Все это или почти все вы безусловно найдете в различных энциклопедиях, предисловиях, послесловиях и диссертациях о его творчестве. По меркам своего времени и места это была нормальная жизнь, пусть и не идиллическая. Но по меркам проделанной работы жизнь Платонова была чудом. Тот факт, что автору «Котлована» и «Чевенгура» позволили умереть в своей постели, можно объяснить лишь божественным вмешательством, пусть даже в виде последних остатков совести, сохранившихся у начальников Союза писателей. Другое возможное объяснение — что ни тот, ни другой роман не ходили по рукам, поскольку, по-видимому, с точки зрения Платонова, они оба были еще вещами в работе, на время отложенными — также, как, например, «Человек без свойств» Музиля. Но и причины, по которым они были на время отложены, тоже следует рассматривать как божественное вмешательство.
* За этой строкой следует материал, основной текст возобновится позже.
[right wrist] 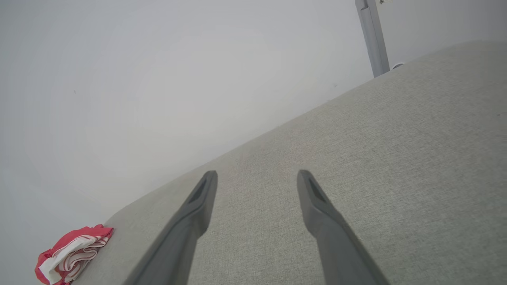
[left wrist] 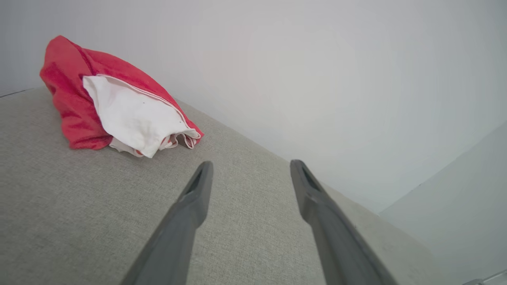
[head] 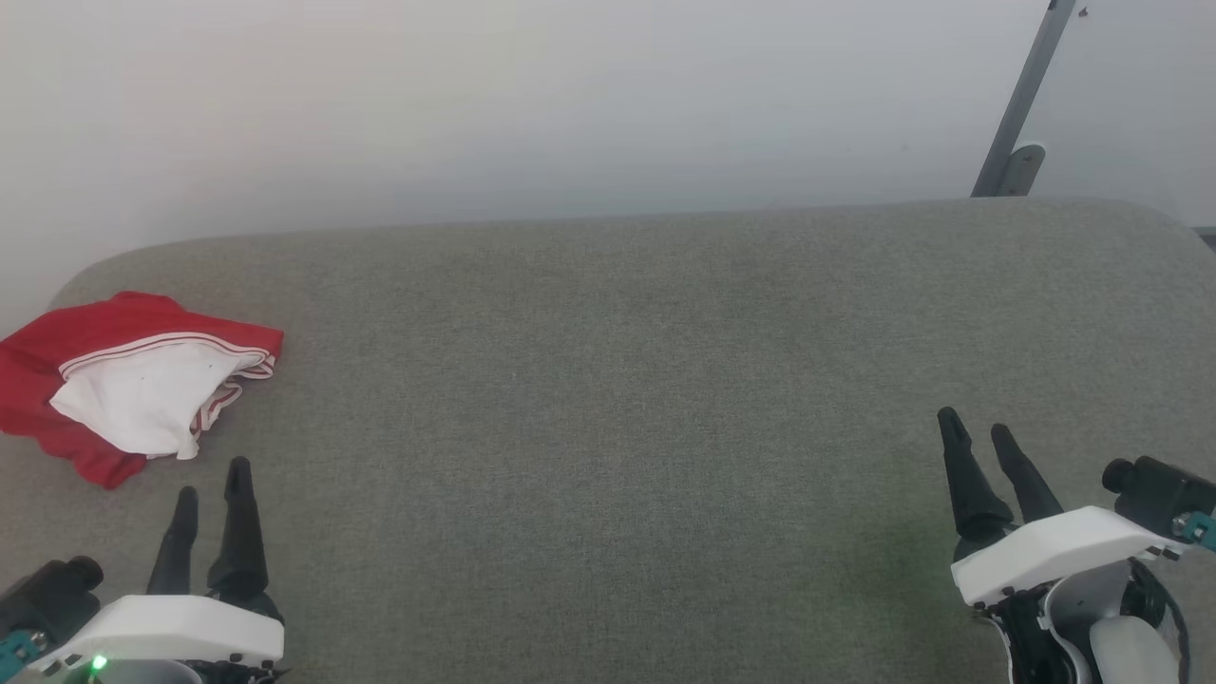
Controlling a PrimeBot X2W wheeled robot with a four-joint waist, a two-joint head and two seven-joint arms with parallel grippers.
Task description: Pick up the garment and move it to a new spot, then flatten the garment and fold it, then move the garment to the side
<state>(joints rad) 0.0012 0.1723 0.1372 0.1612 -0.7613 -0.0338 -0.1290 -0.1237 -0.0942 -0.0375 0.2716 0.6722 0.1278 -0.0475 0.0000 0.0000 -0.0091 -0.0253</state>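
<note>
The garment (head: 133, 380), red with a white sleeve and striped trim, lies bunched in a heap at the far left of the grey fabric surface (head: 627, 399). My left gripper (head: 211, 480) hovers just in front of it, open and empty. From the left wrist, the garment (left wrist: 119, 103) sits up and left of the spread fingers (left wrist: 198, 198). My right gripper (head: 977, 429) stands open and empty at the lower right, far from the heap. In the right wrist view the garment (right wrist: 71, 253) shows small at the lower left, beyond the gripper (right wrist: 257, 176).
A pale wall (head: 570, 104) runs behind the surface's rounded far edge. A grey metal post (head: 1021, 104) leans at the back right. The broad middle of the fabric surface lies between the two grippers.
</note>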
В «Чевенгуре» примерно шестьсот страниц; в «Котловане» — сто шестьдесят. Первый из них — про человека, которому в разгар Гражданской войны в голову взбрела следующая мысль: вполне вероятно, что социализм уже где-то возник естественным, стихийным путем; поэтому платоновский герой садится на свою лошадь, которую зовут Пролетарская сила, и отправляется в путь, чтобы выяснить, так ли это на самом деле. Действие «Котлована» происходит во время коллективизации в некоем провинциальном местечке, все население которого длительное время занимается тем, что копает громадный котлован для последующего возведения многоэтажного ярко освещенного здания, которое называется «социализм». Если после этого дурацкого примитивного описания кто-то решит, что речь идет об очередном антисоветском писателе-сатирике, может быть, с сюрреалистическими наклонностями, то виноват здесь только автор данного описания, равно как и необходимость это описание дать; главное, что нужно помнить, — что впечатление это ложно.
Ибо это книги неописуемые. Сокрушительная мощь, с которой они обрушиваются на свой материал, намного превосходит любые требования социальной критики и должна измеряться в единицах, имеющих очень мало отношения к литературе как таковой. Эти книги никогда не издавались в советской России и никогда там изданы не будут, ибо они способны проделать с данной системой примерно то же, что она проделала со своими гражданами. Еще вопрос, будут ли они вообще когда-нибудь напечатаны в России, ибо помимо конкретного социального зла, их подлинная мишень — мироощущение языка, это зло породившего. Главное в Андрее Платонове — то, что он писатель хилиастический[131]
, хотя бы потому, что он обрушивается на основного носителя психологии хилиазма в русском обществе, то есть на сам язык, или же, если выразиться более доходчиво, — на революционную эсхатологию, заложенную в русском языке.Корни русского хилиазма по существу не слишком сильно отличаются от таковых у других народов. Подобные явления всегда связаны с предчувствием неминуемого бедствия, возникающим в той или иной религиозной общине (а иногда и с реальным бедствием), и с ограниченной грамотностью этой общины. Узкий круг умеющих читать, и еще более узкий — умеющих писать, обычно берут дело в свои руки — как правило предлагая новое толкование Священного Писания. На психологическом горизонте любого хилиастического движения всегда присутствует какая-нибудь версия Нового Иерусалима, близость которого определяется интенсивностью переживаний. Ощущение близкой досягаемости Божьего Града находится в прямой пропорции к религиозному рвению, с которого и начинается весь поход. Вариации на эту тему включают еще и какую-нибудь разновидность апокалипсиса, идею перемены миропорядка в целом, и смутное, но оттого лишь более притягательное, представление о новом времени, как в смысле хронологии, так и в смысле качества. (Естественно, прегрешения, совершаемые во имя того, чтобы попасть в Новый Иерусалим как можно быстрее, оправдываются красотой пункта назначения.) Когда такое движение имеет успех, оно порождает новое вероучение. Если оно терпит неудачу, тогда, с течением времени и распространением грамотности, оно вырождается в утопии и бесследно теряется в сухих песках политологии и на страницах научной фантастики. Однако есть несколько вещей, способных в какой-то степени вновь раздуть тлеющие под золой угольки. Это — жестокое угнетение населения, реальное, чаще всего военное, бедствие, повальная эпидемия или какое-нибудь существенное хронологическое событие, вроде конца тысячелетия или начала нового века.
Поскольку эсхатологический потенциал нашего биологического вида всегда один и тот же, нет особого смысла чересчур подробно распространяться о корнях русского хилиазма. Его плоды тоже не отличались ни разнообразием, ни другими качествами, за исключением их объема и влияния, оказанного этим объемом на язык эпохи, в которую случилось жить Платонову. И все же, говоря о Платонове и о его эпохе, нужно иметь в виду специфические черты периода, который непосредственно предшествовал наступлению этой эпохи в России, как и в других местах.